PROBLEM STATEMENT — Output the data below exactly, down to the last character.

EXERCISE DATA —
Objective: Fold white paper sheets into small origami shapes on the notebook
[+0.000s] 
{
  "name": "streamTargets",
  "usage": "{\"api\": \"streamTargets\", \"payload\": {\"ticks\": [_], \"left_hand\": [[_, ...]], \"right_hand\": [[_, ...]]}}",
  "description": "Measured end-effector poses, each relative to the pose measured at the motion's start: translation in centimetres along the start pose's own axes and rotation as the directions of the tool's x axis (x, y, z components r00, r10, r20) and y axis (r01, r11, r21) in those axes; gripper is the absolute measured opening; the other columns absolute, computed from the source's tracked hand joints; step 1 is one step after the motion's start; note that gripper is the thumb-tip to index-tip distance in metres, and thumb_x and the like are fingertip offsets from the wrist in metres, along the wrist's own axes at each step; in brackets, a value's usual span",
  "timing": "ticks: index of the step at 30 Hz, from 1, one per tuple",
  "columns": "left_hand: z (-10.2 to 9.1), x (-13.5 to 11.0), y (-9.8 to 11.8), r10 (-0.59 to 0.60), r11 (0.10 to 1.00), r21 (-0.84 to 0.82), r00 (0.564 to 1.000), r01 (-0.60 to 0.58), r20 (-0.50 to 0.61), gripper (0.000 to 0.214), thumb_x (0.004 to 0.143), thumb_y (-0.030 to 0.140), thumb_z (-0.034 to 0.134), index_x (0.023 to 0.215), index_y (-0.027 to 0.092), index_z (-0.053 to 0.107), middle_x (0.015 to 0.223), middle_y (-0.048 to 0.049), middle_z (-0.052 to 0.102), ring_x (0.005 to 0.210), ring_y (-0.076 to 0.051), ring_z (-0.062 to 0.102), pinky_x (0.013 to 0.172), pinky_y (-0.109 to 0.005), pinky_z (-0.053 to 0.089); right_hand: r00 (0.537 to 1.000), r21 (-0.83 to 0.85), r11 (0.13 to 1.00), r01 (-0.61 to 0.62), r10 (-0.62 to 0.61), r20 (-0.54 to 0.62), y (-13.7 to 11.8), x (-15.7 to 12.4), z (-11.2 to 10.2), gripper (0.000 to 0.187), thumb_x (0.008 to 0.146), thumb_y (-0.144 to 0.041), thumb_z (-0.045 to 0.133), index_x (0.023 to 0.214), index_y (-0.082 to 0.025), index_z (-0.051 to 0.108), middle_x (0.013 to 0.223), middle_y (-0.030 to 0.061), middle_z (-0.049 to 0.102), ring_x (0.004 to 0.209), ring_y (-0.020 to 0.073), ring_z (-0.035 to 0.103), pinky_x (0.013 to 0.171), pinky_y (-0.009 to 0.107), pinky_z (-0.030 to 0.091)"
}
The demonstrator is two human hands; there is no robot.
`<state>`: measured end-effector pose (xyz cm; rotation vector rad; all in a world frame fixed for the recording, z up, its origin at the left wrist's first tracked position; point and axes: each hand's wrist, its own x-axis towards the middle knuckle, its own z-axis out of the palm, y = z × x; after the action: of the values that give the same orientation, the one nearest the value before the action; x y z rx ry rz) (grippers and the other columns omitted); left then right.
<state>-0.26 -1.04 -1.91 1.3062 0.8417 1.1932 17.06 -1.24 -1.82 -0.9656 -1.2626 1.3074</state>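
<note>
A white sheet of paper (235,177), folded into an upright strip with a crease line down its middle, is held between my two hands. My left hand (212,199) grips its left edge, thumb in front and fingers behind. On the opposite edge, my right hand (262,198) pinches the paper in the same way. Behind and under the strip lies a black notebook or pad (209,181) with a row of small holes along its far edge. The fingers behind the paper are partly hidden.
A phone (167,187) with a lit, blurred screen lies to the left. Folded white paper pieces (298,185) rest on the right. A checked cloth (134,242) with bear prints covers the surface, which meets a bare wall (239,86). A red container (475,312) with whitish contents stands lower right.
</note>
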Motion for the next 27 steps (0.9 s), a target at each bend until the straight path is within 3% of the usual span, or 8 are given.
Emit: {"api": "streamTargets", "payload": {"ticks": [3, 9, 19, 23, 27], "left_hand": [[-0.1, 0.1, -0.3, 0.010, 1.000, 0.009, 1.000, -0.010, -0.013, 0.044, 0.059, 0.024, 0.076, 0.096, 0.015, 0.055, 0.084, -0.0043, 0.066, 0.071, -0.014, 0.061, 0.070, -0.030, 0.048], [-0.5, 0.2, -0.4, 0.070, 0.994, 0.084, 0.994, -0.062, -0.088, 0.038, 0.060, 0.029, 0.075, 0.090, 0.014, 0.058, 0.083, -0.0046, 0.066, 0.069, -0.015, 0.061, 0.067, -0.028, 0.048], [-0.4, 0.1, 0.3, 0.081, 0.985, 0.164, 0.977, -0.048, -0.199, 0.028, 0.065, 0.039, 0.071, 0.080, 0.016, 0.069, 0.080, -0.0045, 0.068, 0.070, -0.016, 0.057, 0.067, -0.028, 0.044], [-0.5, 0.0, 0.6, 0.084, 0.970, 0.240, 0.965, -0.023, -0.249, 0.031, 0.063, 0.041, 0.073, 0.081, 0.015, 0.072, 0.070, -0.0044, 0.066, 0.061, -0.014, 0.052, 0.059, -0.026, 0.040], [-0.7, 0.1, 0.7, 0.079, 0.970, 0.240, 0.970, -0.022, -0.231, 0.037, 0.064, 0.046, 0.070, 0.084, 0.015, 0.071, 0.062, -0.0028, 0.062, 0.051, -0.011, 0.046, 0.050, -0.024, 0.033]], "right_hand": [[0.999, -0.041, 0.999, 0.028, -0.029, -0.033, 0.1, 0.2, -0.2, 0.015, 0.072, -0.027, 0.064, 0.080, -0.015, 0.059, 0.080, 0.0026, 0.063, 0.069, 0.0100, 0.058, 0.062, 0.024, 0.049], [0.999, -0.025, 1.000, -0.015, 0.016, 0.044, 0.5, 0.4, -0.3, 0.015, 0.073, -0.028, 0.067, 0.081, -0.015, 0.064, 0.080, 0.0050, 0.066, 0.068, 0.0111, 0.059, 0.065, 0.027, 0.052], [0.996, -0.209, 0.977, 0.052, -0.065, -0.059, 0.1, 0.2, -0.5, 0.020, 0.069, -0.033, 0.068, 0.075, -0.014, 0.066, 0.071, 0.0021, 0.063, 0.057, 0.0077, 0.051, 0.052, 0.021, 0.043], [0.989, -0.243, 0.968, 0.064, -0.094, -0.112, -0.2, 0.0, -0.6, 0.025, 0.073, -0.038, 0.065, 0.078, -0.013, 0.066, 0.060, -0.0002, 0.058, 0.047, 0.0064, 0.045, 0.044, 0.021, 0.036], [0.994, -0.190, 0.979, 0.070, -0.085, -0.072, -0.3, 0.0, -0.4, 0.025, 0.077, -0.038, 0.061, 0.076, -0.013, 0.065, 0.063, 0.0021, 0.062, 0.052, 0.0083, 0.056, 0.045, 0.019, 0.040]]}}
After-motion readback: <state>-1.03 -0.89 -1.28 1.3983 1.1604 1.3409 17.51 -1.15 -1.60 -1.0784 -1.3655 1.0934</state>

RESPONSE FOR THIS EXERCISE —
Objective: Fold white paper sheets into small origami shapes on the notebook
[+0.000s] 
{
  "name": "streamTargets",
  "usage": "{\"api\": \"streamTargets\", \"payload\": {\"ticks\": [_], \"left_hand\": [[_, ...]], \"right_hand\": [[_, ...]]}}",
  "description": "Measured end-effector poses, each relative to the pose measured at the motion's start: translation in centimetres along the start pose's own axes and rotation as the directions of the tool's x axis (x, y, z components r00, r10, r20) and y axis (r01, r11, r21) in those axes; gripper is the absolute measured opening; the other columns absolute, computed from the source's tracked hand joints; step 1 is one step after the motion's start; note that gripper is the thumb-tip to index-tip distance in metres, and thumb_x and the like are fingertip offsets from the wrist in metres, along the wrist's own axes at each step; in brackets, a value's usual span",
  "timing": "ticks: index of the step at 30 Hz, from 1, one per tuple",
  "columns": "left_hand: z (-10.2 to 9.1), x (-13.5 to 11.0), y (-9.8 to 11.8), r10 (-0.59 to 0.60), r11 (0.10 to 1.00), r21 (-0.84 to 0.82), r00 (0.564 to 1.000), r01 (-0.60 to 0.58), r20 (-0.50 to 0.61), gripper (0.000 to 0.214), thumb_x (0.004 to 0.143), thumb_y (-0.030 to 0.140), thumb_z (-0.034 to 0.134), index_x (0.023 to 0.215), index_y (-0.027 to 0.092), index_z (-0.053 to 0.107), middle_x (0.015 to 0.223), middle_y (-0.048 to 0.049), middle_z (-0.052 to 0.102), ring_x (0.005 to 0.210), ring_y (-0.076 to 0.051), ring_z (-0.062 to 0.102), pinky_x (0.013 to 0.172), pinky_y (-0.109 to 0.005), pinky_z (-0.053 to 0.089); right_hand: r00 (0.537 to 1.000), r21 (-0.83 to 0.85), r11 (0.13 to 1.00), r01 (-0.61 to 0.62), r10 (-0.62 to 0.61), r20 (-0.54 to 0.62), y (-13.7 to 11.8), x (-15.7 to 12.4), z (-11.2 to 10.2), gripper (0.000 to 0.187), thumb_x (0.008 to 0.146), thumb_y (-0.144 to 0.041), thumb_z (-0.045 to 0.133), index_x (0.023 to 0.214), index_y (-0.082 to 0.025), index_z (-0.051 to 0.108), middle_x (0.013 to 0.223), middle_y (-0.030 to 0.061), middle_z (-0.049 to 0.102), ring_x (0.004 to 0.209), ring_y (-0.020 to 0.073), ring_z (-0.035 to 0.103), pinky_x (0.013 to 0.171), pinky_y (-0.009 to 0.107), pinky_z (-0.030 to 0.091)"
}
The demonstrator is two human hands; there is no robot.
`<state>`: measured end-effector pose (xyz cm; rotation vector rad; all in a world frame fixed for the recording, z up, its origin at the left wrist's first tracked position; point and axes: each hand's wrist, its own x-axis towards the middle knuckle, its own z-axis out of the palm, y = z × x; after the action: of the values that give the same orientation, the one nearest the value before the action; x y z rx ry rz) (grippers and the other columns omitted); left then right.
<state>-0.26 -1.04 -1.91 1.3062 0.8417 1.1932 17.06 -1.24 -1.82 -0.9656 -1.2626 1.3074</state>
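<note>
A white sheet of paper (235,177), folded into an upright strip with a crease line down its middle, is held between my two hands. My left hand (212,199) grips its left edge, thumb in front and fingers behind. On the opposite edge, my right hand (262,198) pinches the paper in the same way. Behind and under the strip lies a black notebook or pad (209,181) with a row of small holes along its far edge. The fingers behind the paper are partly hidden.
A phone (167,187) with a lit, blurred screen lies to the left. Folded white paper pieces (298,185) rest on the right. A checked cloth (134,242) with bear prints covers the surface, which meets a bare wall (239,86). A red container (475,312) with whitish contents stands lower right.
</note>
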Motion for the next 27 steps (0.9 s), a target at each bend until the straight path is within 3% of the usual span, or 8 are given.
Emit: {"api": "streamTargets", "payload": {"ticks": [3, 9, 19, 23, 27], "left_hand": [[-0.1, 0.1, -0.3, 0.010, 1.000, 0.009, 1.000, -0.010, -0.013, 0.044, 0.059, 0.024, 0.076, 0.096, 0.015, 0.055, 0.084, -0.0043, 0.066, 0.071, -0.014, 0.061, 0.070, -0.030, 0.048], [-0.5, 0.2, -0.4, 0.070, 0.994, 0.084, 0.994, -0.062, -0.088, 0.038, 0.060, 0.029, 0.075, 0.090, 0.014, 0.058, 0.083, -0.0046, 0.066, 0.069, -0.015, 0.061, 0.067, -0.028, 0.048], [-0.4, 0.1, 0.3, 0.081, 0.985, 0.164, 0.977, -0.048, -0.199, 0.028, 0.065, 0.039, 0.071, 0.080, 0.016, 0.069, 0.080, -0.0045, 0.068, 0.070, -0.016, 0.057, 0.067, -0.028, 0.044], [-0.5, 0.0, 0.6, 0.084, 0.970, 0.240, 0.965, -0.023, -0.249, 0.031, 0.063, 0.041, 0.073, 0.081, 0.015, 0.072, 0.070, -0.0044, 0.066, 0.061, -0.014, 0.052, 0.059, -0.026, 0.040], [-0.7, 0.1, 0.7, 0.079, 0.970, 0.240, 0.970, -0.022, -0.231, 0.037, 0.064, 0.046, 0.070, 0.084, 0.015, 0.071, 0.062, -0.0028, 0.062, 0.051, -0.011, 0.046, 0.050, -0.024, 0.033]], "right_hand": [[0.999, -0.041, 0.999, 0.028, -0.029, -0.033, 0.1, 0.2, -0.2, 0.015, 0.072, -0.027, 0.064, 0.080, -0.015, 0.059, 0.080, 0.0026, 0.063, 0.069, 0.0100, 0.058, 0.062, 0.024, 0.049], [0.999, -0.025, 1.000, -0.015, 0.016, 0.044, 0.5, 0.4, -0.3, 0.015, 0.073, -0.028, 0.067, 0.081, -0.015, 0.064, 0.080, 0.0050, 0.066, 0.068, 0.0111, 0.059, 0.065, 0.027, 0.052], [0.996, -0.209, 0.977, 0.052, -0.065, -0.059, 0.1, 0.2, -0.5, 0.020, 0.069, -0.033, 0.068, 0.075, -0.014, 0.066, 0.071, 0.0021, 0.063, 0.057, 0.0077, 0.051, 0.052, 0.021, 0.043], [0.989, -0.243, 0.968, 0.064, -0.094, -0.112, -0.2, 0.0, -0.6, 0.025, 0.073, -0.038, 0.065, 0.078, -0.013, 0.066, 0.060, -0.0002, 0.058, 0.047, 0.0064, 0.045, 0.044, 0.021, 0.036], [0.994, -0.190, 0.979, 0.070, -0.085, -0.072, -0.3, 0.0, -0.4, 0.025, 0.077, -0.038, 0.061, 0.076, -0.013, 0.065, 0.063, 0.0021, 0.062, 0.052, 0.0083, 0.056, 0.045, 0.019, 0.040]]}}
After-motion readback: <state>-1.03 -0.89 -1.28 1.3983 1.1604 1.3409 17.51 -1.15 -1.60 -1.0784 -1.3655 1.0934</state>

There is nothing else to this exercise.